The brutal crackdown radicalised many and pushed even those who were initially moderate to extreme positions. Anglophone dissidents became even more resolute on their opposition to marginalisation by the Francophone-dominated government. Since then, more than 30 pressure groups, liberation movements and militia have risen to push for the creation of a separate state they would call Ambazonia.
The conflict, which many analysts say could have been avoided, has caused untold economic damage for the entire nation as important revenue streams have been lost. Also, more than 5,000 civilians, soldiers and separatist fighters have been killed, while there have been mass displacements.
Dr Christopher Fomunyoh, senior associate for Africa and regional director for west and central Africa at the National Democratic Institute, considers the protracted separatist conflict as a “man-made crisis”. The Biya government’s failure to address the frustration of Anglophones and perceived institutional marginalisation has directly led the country to this critical point, he says.
Analysts also point to France’s immediate and continuous post-colonial influence on Cameroon’s leaders, which has been instrumental in setting the scene for current events in the country. Most of the actions or inactions of the Biya government have the backing of Paris.
According to Bamnjo Herman, a lecturer in the department of political science at the University of Bamenda, French colonialism never ended but took on a new, sophisticated form. Former French colonies, he says, including Cameroon, signed a secret colonial pact with France. “Among other issues [contained] in the pact is the fact that France has to train forces, and former colonies have to deposit their reserves in the French treasury – and for them to withdraw, they must give an explanation on how they intend to use the money.”

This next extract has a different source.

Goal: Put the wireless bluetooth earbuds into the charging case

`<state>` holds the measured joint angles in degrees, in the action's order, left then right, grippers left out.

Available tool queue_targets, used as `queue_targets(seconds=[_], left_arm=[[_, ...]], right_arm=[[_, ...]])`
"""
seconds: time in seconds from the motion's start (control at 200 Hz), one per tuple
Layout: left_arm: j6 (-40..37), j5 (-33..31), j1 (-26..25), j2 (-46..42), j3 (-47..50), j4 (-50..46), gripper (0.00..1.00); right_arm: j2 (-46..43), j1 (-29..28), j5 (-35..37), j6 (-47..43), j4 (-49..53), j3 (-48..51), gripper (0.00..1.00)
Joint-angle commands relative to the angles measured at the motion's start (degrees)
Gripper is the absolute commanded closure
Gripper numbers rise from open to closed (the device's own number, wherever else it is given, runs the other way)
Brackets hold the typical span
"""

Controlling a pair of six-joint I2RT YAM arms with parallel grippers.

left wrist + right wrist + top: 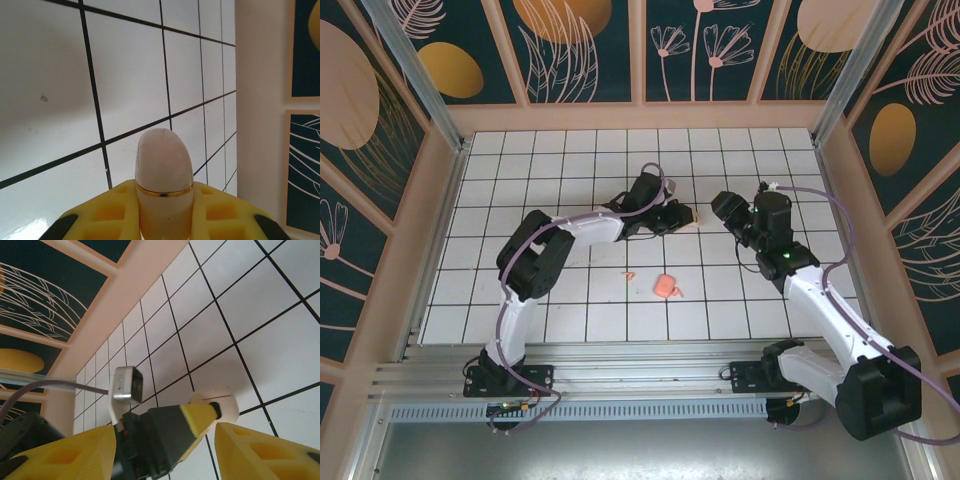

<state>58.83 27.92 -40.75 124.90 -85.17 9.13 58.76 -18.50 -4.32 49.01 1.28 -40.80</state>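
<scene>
While our left fingers [100, 215] clamp tight on case [164, 170] over bench [570, 160], right fingers [260, 450] hang half open, empty, just beside. Risk: case juts far out; if we nudge it, smooth shell slips free.

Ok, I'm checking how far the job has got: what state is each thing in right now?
left gripper: shut on the charging case.
charging case: lid closed, held between the left gripper's fingers.
right gripper: open, holding nothing.
earbuds: lying loose on the tiles, not in the case, apart from both grippers.
</scene>
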Motion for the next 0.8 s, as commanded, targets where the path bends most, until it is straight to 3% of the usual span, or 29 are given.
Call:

Meanwhile, in managing his country, Biya has adopted a strategy of “presidential silence”, preferring to stay mute over burning issues of national concern rather than publicly address them.

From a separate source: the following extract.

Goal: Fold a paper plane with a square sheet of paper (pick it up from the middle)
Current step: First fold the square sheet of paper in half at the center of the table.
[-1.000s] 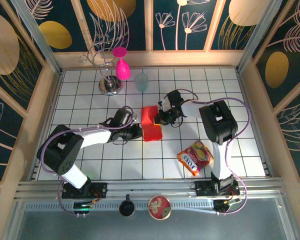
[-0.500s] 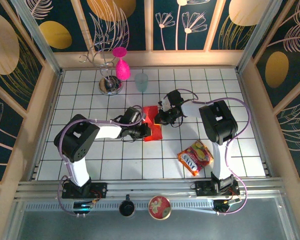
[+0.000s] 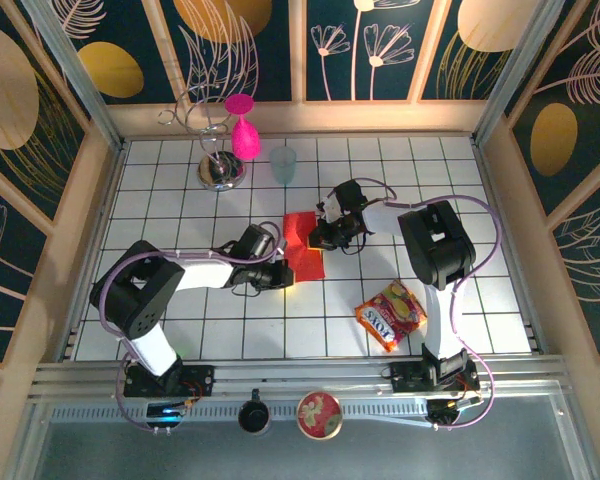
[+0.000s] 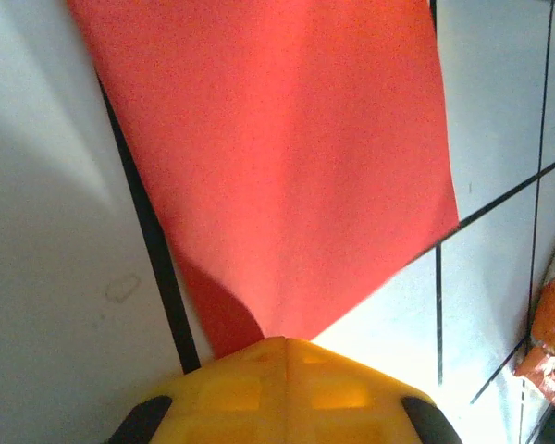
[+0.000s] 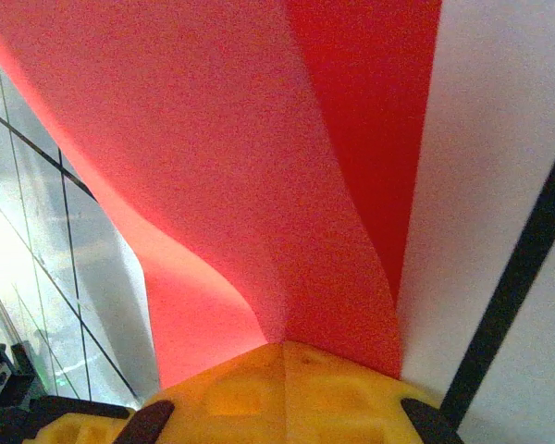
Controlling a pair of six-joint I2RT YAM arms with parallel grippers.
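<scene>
The square sheet of paper [image 3: 306, 250] is bright red and lies folded into an oblong in the middle of the table; a paper plane is out of view. My right gripper [image 3: 317, 239] is shut on the sheet's right edge. In the right wrist view the paper [image 5: 213, 166] rises in a curved fold into the closed yellow jaws [image 5: 284, 344]. My left gripper [image 3: 286, 274] is shut, its tips at the sheet's near-left corner. In the left wrist view the paper [image 4: 277, 157] narrows under the closed tips [image 4: 284, 340]; I cannot tell whether they pinch it.
A red-and-yellow snack packet [image 3: 391, 315] lies near the right arm, its edge visible at the right [image 4: 550, 342]. At the back stand a metal rack [image 3: 220, 172] with a pink goblet [image 3: 243, 137] and a pale cup [image 3: 283, 163]. Wooden walls surround the tiled table [image 3: 460, 200].
My left gripper slid right onto the paper, then drew back a little to the sheet's near-left corner. The right gripper has kept its grip in place.
</scene>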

One recent example has been his management of the coronavirus pandemic. While other African presidents were at the forefront, reassuring their people and leading the response to Covid-19, Biya only managed to address the nation once, in late May 2020, after intense pressure from civil society and political parties. It is the same way Biya has remained indifferent to other key national issues, which are now almost splitting the country apart.
As people lose hope in the system, fresh dissent is brewing in various parts of the country such as the northern regions where the people are facing real and perceived economic deprivation, aggravated by the climate crisis. Recently, a pressure group, Mouvement 10 millions de Nordistes, was formed, bringing together people from the three northern regions. Though Guibai Gatama, the group’s flag bearer, has said the organisation is apolitical and aims to boost socio-economic development, the government outlawed it. Since then, the group has gone underground.
The volatile situation in the north also has its roots in Cameroon’s post-independence history. In November 1982, the country’s first head of state (from the north) resigned and handed over power to Biya who was his prime minister. The transition was smooth, but tensions later erupted, culminating in an attempted coup in April 1984 blamed on Ahidjo loyalists. The coup d’état was violently suppressed and northerners within the army and government were systematically punished. Since then, no process of reconciliation has been initiated, and the happenings of 1984 remain a source of bitterness for many from the north.